THE RECORDS Block Start

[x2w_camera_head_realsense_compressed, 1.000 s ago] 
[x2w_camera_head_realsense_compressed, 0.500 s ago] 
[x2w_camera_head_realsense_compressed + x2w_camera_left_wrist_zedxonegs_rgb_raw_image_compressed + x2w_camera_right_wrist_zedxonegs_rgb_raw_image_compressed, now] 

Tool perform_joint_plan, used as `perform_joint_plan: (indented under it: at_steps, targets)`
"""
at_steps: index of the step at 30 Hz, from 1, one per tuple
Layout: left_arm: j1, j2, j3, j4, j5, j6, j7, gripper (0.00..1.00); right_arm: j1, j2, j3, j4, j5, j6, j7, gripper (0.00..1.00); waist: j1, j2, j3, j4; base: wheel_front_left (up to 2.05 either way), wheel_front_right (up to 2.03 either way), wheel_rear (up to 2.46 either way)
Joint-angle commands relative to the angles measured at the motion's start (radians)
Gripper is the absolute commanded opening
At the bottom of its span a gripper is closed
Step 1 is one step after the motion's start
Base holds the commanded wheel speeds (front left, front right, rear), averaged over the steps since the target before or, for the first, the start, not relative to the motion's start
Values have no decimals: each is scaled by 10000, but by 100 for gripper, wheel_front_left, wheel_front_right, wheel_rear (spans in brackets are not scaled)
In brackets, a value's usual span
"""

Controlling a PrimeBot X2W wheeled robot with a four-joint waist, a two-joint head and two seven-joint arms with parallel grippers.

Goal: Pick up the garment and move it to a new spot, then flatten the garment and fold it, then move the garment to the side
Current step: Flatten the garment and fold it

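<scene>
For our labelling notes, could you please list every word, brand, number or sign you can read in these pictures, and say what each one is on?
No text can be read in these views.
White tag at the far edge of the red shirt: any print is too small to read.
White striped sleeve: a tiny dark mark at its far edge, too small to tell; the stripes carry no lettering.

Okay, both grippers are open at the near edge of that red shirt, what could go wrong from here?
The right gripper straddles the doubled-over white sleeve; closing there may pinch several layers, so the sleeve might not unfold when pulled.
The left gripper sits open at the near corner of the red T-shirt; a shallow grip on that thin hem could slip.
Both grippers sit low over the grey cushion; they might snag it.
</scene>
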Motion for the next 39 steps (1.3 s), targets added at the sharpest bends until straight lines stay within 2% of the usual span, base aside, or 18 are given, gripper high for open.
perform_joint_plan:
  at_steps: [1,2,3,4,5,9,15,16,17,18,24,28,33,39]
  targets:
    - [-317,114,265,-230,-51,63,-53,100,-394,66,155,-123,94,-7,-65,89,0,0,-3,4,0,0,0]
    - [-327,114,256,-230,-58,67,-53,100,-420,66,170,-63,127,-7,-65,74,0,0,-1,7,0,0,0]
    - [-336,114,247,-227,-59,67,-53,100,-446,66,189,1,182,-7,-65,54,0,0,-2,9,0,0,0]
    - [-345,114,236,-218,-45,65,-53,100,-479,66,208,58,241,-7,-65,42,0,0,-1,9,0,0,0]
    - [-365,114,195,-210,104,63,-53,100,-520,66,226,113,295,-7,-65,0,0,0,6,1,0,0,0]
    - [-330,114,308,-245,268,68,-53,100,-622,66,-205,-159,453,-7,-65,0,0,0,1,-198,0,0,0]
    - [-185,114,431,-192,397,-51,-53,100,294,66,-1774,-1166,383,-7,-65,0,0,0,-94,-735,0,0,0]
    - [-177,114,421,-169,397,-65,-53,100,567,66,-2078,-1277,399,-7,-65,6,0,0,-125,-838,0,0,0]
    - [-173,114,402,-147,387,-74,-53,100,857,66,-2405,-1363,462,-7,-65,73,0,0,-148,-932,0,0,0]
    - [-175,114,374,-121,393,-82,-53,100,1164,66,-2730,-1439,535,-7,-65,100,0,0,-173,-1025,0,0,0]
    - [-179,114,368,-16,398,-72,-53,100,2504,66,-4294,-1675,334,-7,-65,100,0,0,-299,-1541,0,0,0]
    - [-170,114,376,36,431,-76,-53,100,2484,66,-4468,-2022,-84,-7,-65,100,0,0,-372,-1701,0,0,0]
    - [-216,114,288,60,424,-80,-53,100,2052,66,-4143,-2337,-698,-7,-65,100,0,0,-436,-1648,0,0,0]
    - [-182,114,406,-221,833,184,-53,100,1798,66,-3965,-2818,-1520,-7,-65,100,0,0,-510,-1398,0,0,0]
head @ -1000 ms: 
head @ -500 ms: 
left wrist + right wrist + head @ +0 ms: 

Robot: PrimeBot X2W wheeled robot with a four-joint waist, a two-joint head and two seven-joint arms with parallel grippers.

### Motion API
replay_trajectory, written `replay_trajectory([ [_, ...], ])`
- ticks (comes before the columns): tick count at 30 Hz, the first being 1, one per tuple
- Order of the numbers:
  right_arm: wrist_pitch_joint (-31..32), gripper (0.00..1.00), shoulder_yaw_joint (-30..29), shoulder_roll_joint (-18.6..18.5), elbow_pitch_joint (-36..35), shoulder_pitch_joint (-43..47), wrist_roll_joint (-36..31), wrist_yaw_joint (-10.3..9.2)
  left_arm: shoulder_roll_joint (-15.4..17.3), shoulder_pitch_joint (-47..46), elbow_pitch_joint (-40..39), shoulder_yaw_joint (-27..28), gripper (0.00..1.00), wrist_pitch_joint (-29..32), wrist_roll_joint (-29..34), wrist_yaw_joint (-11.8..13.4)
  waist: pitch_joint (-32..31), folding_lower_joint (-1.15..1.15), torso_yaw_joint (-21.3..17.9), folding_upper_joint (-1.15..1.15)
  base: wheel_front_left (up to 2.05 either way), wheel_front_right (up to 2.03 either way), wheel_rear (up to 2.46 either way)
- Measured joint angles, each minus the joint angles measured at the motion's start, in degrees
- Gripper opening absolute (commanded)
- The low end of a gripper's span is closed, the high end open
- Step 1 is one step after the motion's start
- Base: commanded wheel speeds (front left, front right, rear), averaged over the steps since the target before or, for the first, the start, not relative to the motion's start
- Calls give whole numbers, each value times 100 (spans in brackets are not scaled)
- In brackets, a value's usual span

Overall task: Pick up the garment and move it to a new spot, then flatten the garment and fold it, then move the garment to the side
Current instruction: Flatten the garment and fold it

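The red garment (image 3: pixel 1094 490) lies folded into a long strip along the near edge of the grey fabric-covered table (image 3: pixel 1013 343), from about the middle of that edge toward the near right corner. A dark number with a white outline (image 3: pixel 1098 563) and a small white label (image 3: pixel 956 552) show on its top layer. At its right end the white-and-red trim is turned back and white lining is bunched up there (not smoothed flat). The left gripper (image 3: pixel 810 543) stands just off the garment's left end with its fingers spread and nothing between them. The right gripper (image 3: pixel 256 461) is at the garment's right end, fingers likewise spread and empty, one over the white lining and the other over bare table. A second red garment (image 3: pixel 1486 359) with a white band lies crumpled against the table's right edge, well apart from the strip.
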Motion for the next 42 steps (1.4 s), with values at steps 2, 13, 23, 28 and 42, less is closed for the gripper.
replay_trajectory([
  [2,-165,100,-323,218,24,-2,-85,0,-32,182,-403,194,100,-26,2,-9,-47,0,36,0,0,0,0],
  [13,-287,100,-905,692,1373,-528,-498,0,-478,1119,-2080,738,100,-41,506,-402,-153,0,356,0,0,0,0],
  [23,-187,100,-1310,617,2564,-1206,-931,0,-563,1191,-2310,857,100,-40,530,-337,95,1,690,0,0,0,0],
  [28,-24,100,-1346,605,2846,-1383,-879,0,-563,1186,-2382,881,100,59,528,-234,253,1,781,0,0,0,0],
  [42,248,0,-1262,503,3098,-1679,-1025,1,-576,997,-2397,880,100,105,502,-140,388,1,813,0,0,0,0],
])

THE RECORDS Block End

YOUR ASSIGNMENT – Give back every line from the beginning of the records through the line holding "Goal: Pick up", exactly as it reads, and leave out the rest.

TASK RESPONSE –
[x2w_camera_head_realsense_compressed, 1.000 s ago] 
[x2w_camera_head_realsense_compressed, 0.500 s ago] 
[x2w_camera_head_realsense_compressed + x2w_camera_left_wrist_zedxonegs_rgb_raw_image_compressed + x2w_camera_right_wrist_zedxonegs_rgb_raw_image_compressed, now] 

Tool perform_joint_plan, used as `perform_joint_plan: (indented under it: at_steps, targets)`
"""
at_steps: index of the step at 30 Hz, from 1, one per tuple
Layout: left_arm: j1, j2, j3, j4, j5, j6, j7, gripper (0.00..1.00); right_arm: j1, j2, j3, j4, j5, j6, j7, gripper (0.00..1.00); waist: j1, j2, j3, j4; base: wheel_front_left (up to 2.05 either way), wheel_front_right (up to 2.03 either way), wheel_rear (up to 2.46 either way)
Joint-angle commands relative to the angles measured at the motion's start (radians)
Gripper is the absolute commanded opening
At the bottom of its span a gripper is closed
Step 1 is one step after the motion's start
Base holds the commanded wheel speeds (front left, front right, rear), averaged over the steps since the target before or, for the first, the start, not relative to the motion's start
Values have no decimals: each is scaled by 10000, but by 100 for gripper, wheel_front_left, wheel_front_right, wheel_rear (spans in brackets are not scaled)
In brackets, a value's usual span
"""

Controlling a PrimeBot X2W wheeled robot with a four-joint waist, a two-joint head and two seven-joint arms with parallel grippers.

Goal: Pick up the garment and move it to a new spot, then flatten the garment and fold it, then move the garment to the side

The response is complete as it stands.